The NTK can be used as follows (only the ReLU / arc-cosine kernel is supported for now):

# model: same architecture as above, but with arc-cosine kernels (i.e. the dual of the ReLU activation)
model = [{'npatch': 3, 'subsampling': 2, 'pooling': 'gaussian', 'kernel': 'relu'},
         {'npatch': 3, 'subsampling': 5, 'pooling': 'gaussian', 'kernel': 'relu'}]

# compute NTK kernel matrix
K = ckn_kernel.compute_kernel_matrix(X, model=model, ntk=True)

Setting ntk=False in this last command would give the kernel corresponding to training only the last layer of a ReLU CNN at infinite width, which then corresponds to a more basic CKN.

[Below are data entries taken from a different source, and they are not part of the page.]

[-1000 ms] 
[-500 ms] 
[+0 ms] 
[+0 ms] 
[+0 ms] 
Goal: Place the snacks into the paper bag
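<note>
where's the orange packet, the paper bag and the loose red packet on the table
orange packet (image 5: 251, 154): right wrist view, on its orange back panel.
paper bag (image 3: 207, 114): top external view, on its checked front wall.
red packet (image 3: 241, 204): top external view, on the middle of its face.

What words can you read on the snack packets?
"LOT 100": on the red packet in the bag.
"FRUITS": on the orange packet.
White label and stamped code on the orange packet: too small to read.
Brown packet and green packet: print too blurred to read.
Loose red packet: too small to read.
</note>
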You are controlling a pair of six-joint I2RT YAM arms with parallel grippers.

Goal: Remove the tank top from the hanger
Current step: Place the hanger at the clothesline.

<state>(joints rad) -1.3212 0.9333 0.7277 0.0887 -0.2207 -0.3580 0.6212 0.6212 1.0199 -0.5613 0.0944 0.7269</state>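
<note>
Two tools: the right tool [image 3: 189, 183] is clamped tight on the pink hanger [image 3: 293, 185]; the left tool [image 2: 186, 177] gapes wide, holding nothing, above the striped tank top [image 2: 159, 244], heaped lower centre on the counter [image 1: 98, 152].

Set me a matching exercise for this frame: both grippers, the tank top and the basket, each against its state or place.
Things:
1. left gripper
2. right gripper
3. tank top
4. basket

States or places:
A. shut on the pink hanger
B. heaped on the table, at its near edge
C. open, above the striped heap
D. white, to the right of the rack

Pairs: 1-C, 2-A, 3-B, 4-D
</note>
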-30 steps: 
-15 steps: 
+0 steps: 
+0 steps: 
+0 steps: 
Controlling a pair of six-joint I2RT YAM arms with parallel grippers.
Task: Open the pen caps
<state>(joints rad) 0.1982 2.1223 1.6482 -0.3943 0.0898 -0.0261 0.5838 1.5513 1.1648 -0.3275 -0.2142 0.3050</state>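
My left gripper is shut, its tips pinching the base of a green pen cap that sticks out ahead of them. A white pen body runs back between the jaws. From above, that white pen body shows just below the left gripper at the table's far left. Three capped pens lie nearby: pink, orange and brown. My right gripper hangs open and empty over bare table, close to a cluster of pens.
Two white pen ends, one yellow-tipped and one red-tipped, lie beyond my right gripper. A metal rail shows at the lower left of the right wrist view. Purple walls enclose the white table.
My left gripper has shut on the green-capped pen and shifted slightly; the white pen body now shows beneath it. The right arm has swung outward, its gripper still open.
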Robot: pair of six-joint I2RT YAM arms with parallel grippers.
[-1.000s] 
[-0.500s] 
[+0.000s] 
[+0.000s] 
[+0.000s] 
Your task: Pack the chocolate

For pooling, the options are gaussian, average or strided, where the latter corresponds to strided convolutions (i.e. downsampling with no blurring) and can be much faster, though it may induce aliasing.

Papers

The papers to cite are the following (first and third for CKN, second one for NTK):

A. Bietti, J. Mairal. Group Invariance, Stability to Deformations, and Complexity of Deep Convolutional Representations. JMLR, 2019.

A. Bietti, J. Mairal. On the Inductive Bias of Neural Tangent Kernels. NeurIPS, 2019.

A. Bietti. On Approximation in Deep Convolutional Networks: a Kernel Perspective. arXiv, 2021.